**Input records**
=== Section Start ===

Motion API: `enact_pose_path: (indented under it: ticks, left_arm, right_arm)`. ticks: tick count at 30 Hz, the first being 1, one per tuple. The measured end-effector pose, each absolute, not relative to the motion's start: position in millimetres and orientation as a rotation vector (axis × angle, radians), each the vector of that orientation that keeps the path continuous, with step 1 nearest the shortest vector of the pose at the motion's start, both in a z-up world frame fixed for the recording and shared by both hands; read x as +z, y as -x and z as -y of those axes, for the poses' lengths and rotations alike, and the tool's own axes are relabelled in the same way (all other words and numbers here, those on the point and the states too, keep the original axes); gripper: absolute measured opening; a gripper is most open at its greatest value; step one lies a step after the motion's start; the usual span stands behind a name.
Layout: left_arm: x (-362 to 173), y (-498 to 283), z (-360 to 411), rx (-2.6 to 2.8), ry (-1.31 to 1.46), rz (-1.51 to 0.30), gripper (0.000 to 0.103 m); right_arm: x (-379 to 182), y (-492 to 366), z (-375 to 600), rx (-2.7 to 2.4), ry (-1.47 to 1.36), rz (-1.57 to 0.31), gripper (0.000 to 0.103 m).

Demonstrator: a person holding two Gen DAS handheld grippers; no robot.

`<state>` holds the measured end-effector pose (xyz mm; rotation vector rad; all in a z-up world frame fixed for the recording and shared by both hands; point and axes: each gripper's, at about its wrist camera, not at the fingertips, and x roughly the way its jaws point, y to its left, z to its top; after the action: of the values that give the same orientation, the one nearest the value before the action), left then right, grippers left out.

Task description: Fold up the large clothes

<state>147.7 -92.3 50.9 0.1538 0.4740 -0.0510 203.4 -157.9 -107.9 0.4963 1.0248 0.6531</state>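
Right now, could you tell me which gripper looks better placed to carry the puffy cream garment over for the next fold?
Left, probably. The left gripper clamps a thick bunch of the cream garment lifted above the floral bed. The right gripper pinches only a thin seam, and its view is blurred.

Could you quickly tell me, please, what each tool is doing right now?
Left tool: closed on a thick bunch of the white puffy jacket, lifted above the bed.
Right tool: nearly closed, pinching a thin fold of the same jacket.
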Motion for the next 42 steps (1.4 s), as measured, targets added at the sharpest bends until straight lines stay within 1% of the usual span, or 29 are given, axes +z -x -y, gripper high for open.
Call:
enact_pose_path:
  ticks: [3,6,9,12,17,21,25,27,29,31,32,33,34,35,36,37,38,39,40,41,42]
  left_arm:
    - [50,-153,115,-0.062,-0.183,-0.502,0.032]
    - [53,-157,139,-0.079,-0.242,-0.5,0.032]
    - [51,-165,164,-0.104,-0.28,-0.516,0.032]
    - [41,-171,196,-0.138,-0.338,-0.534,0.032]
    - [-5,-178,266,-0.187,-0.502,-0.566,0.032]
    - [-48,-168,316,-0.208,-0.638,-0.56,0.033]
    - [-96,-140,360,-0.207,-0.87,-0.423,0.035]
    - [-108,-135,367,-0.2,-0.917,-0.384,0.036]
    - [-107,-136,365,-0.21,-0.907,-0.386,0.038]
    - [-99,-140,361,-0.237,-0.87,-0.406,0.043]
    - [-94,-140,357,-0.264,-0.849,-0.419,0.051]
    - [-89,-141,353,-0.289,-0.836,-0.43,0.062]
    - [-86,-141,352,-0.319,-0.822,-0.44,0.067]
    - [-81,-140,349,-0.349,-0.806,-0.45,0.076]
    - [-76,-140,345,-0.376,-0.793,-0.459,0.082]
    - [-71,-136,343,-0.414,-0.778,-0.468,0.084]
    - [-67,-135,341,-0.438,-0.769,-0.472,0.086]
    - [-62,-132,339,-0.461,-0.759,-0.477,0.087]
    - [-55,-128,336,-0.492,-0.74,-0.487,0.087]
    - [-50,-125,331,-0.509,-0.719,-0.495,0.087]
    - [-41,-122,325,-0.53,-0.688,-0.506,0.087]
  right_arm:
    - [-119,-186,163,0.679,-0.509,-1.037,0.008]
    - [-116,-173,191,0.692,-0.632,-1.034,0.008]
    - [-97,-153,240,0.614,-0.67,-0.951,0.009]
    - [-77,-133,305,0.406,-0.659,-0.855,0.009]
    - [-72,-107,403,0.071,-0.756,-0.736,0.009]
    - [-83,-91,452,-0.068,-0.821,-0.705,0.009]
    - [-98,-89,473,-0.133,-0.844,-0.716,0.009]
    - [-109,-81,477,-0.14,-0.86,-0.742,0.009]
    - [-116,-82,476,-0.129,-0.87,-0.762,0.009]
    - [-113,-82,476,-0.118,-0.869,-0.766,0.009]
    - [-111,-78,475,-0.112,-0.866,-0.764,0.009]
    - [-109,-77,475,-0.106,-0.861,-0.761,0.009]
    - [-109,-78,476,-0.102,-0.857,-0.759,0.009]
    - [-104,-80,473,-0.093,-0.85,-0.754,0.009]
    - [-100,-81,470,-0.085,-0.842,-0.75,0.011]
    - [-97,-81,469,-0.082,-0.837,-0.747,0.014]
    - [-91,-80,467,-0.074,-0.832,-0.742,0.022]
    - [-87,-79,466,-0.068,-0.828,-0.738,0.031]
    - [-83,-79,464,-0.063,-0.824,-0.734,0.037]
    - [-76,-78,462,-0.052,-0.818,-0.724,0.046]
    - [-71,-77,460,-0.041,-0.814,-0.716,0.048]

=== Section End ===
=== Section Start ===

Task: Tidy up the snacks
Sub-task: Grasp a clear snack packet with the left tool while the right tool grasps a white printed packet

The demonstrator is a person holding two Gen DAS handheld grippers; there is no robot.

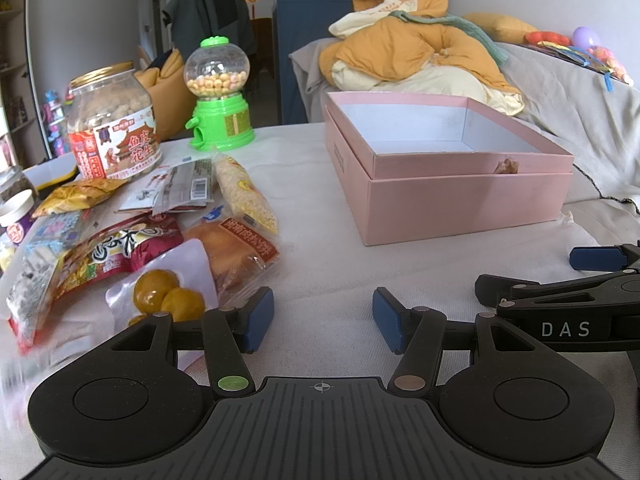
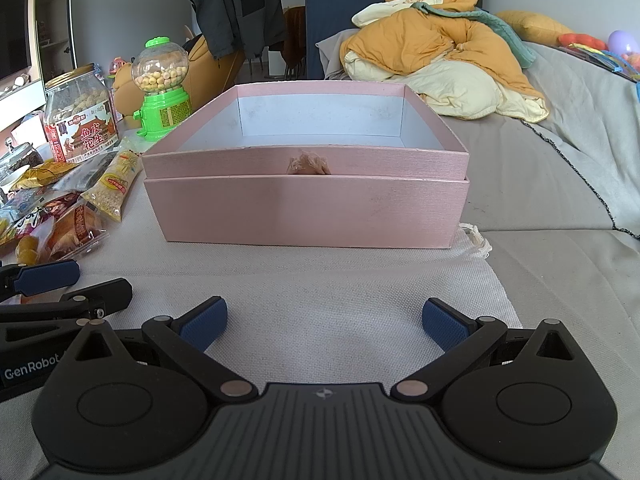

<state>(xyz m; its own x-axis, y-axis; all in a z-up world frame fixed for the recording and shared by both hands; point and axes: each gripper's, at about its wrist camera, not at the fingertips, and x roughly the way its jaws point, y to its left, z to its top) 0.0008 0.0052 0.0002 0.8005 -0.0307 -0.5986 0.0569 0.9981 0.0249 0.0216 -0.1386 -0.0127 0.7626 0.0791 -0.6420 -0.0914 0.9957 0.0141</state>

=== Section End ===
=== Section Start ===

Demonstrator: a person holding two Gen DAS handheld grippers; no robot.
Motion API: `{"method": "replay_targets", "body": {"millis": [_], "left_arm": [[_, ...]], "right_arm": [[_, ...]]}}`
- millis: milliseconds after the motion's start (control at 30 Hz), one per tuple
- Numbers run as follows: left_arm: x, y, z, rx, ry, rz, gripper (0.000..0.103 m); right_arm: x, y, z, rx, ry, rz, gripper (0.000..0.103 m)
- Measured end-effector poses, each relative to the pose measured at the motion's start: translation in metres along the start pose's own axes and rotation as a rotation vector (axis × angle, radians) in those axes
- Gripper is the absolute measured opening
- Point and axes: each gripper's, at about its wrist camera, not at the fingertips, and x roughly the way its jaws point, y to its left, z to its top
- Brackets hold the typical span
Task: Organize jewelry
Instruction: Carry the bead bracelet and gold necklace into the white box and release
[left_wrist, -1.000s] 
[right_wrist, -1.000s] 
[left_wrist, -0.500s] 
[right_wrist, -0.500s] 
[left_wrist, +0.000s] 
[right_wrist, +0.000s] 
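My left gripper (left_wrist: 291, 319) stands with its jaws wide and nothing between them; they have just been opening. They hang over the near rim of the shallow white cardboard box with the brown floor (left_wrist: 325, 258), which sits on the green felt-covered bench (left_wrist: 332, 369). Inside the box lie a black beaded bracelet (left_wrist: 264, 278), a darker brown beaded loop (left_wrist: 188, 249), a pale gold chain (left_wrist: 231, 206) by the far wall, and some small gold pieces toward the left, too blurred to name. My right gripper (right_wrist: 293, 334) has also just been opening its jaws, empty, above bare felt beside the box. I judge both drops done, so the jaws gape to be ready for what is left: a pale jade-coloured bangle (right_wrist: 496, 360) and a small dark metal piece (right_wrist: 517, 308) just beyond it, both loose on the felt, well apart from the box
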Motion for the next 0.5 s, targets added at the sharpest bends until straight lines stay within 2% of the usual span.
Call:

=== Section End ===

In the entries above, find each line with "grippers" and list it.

**Written solution**
Demonstrator: a person holding two Gen DAS handheld grippers; no robot.
`<state>` holds the measured end-effector pose (xyz mm; rotation vector rad; all in a z-up world frame fixed for the recording and shared by both hands; point and axes: each gripper's, at about its wrist camera, not at the fingertips, and x roughly the way its jaws point, y to its left, z to its top; after the action: of the values that give the same orientation, the one nearest the value before the action), left then right, grippers left out.
The demonstrator is a person holding two Gen DAS handheld grippers; there is no robot.
Demonstrator: a person holding two Gen DAS handheld grippers; no robot.

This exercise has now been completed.